Your instructions: From the data below, retype exactly the lines starting with the one that contains "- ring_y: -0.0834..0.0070" and ending with the one that contains "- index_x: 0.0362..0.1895", both included.

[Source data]
####

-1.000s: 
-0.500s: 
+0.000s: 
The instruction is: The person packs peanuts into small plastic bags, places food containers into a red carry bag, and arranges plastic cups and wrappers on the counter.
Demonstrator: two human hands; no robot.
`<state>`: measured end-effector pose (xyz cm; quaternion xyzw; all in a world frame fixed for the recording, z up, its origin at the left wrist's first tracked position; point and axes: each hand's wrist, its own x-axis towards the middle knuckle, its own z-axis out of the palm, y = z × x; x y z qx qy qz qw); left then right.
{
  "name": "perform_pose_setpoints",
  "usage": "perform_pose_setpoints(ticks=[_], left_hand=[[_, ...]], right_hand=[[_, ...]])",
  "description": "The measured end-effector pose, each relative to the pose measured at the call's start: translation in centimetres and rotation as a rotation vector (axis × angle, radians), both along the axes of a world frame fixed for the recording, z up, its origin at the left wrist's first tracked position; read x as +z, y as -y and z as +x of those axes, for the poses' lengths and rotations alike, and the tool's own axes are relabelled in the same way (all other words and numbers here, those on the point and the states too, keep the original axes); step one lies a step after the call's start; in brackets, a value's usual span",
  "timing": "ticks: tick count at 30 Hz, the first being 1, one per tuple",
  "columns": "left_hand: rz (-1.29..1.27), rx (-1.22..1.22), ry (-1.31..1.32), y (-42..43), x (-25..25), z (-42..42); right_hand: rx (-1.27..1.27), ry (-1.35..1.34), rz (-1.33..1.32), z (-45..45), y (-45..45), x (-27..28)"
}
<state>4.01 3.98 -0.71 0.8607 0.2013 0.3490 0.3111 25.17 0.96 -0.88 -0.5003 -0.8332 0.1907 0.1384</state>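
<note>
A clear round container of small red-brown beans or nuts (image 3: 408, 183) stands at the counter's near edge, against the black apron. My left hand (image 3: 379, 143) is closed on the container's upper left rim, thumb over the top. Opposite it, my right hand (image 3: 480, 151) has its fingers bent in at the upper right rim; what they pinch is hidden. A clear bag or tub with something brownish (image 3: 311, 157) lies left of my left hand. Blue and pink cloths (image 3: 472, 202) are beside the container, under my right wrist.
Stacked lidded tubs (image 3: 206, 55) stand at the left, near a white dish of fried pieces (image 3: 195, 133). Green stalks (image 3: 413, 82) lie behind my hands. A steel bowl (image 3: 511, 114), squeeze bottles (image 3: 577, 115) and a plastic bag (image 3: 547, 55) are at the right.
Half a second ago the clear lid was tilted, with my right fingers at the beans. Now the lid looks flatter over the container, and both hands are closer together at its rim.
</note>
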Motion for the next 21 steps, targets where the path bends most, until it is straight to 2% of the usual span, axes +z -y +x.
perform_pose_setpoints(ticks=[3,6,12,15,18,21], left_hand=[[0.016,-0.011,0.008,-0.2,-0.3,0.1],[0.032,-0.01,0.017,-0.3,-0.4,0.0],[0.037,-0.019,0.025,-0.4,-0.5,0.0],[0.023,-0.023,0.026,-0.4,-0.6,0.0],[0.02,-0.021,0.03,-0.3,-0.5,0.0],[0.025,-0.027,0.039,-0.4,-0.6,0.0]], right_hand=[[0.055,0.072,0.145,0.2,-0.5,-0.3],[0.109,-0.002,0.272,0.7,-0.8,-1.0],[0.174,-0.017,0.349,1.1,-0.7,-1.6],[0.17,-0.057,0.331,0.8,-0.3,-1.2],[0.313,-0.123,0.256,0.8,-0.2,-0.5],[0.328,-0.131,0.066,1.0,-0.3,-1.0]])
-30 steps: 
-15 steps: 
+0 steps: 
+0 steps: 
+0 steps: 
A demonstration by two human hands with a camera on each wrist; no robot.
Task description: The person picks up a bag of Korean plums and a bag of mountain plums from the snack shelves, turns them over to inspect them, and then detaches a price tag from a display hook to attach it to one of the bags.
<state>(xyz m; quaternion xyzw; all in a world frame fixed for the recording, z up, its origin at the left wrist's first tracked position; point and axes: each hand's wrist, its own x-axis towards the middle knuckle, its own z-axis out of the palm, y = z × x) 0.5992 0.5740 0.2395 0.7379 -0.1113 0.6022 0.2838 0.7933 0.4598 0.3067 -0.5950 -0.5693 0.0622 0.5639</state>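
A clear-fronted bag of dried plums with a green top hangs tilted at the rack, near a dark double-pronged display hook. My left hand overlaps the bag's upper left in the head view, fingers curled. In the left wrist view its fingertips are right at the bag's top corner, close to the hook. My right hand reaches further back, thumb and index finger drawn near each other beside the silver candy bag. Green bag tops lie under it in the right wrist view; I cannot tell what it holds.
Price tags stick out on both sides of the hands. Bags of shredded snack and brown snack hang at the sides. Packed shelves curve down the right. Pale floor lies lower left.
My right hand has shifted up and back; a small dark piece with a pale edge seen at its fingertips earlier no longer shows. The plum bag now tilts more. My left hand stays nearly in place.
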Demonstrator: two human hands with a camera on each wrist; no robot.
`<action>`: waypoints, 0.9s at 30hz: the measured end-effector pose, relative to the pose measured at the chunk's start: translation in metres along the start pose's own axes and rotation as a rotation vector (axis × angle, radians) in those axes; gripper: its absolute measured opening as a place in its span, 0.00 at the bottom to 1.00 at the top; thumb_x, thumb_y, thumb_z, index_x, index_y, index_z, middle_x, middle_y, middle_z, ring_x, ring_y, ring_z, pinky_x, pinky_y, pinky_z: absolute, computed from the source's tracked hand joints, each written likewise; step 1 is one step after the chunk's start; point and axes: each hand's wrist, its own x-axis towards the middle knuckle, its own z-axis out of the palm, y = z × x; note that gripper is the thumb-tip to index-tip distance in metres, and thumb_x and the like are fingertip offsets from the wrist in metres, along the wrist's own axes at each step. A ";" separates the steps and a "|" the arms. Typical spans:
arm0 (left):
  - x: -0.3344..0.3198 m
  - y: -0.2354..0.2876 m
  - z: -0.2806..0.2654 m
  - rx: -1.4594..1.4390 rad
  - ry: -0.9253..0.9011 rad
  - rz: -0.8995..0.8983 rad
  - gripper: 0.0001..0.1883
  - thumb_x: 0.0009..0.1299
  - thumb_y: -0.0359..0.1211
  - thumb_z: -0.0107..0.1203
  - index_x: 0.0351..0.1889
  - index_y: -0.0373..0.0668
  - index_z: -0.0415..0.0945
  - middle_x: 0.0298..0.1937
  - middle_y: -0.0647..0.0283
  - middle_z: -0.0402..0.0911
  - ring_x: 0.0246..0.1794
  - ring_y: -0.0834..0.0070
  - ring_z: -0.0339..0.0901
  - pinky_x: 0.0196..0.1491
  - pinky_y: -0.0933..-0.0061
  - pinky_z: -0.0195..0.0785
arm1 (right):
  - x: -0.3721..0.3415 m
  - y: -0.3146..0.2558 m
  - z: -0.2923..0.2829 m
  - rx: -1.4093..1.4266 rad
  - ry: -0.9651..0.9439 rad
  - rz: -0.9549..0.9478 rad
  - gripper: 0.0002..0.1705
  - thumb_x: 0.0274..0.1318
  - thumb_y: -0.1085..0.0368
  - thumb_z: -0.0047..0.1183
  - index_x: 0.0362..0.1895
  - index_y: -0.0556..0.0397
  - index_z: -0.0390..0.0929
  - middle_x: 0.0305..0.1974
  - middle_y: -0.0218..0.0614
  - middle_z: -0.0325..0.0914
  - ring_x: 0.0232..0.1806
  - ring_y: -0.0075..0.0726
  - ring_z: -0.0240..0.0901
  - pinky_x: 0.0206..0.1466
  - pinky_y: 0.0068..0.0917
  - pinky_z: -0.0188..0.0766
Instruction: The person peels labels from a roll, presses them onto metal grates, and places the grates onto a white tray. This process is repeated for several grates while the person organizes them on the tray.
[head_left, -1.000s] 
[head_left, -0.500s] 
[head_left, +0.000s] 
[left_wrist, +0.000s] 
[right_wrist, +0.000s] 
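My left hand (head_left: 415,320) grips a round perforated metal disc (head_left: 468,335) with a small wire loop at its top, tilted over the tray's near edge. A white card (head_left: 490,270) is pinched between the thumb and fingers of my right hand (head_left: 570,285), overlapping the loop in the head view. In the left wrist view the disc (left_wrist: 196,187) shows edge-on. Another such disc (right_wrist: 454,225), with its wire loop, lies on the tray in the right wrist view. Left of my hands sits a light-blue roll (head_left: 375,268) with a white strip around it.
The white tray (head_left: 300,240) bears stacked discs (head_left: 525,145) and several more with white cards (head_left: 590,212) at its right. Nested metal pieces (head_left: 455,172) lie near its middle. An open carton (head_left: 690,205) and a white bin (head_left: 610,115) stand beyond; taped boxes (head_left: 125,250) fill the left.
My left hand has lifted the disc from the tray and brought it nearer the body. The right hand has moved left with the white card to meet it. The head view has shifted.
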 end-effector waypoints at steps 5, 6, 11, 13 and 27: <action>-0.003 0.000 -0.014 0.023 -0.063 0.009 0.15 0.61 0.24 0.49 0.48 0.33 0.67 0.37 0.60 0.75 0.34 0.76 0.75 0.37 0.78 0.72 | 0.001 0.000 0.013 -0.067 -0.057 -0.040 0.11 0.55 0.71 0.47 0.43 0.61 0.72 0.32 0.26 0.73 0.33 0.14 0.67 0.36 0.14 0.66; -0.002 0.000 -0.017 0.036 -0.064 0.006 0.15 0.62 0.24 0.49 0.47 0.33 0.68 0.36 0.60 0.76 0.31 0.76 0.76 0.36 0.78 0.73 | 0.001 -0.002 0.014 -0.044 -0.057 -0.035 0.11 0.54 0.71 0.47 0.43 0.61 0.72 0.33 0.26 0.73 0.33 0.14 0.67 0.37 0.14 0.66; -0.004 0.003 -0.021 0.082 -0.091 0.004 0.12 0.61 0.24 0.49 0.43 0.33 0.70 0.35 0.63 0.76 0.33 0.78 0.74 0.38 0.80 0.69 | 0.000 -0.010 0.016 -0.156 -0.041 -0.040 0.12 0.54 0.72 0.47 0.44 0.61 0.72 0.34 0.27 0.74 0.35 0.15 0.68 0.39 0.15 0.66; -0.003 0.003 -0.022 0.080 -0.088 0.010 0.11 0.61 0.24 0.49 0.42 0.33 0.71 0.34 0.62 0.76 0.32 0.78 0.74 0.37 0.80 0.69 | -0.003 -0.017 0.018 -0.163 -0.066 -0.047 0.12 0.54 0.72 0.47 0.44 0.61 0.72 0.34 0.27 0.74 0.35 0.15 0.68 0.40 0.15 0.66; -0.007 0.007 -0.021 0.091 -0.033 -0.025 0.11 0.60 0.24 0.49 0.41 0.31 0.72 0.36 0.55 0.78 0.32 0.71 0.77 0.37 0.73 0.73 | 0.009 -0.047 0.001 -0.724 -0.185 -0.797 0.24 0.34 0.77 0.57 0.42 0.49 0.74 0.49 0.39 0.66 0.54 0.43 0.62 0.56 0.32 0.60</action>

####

Output for this task:
  - ring_y: -0.0834..0.0070
  - ring_z: -0.0339..0.0901
  - pinky_x: 0.0196..0.1491
  - pinky_y: -0.0933..-0.0061
  - pinky_z: -0.0195..0.0785
arm1 (right):
  - x: -0.3721..0.3415 m
  - y: -0.3146..0.2558 m
  - z: -0.2923..0.2829 m
  - rx: -1.4093..1.4266 rad
  - ry: -0.9651..0.9439 rad
  - rz: -0.9549..0.9478 rad
  - gripper: 0.0002..0.1705
  - thumb_x: 0.0274..0.1318
  - thumb_y: -0.1085..0.0368
  - thumb_z: -0.0047..0.1183
  - index_x: 0.0362..0.1895

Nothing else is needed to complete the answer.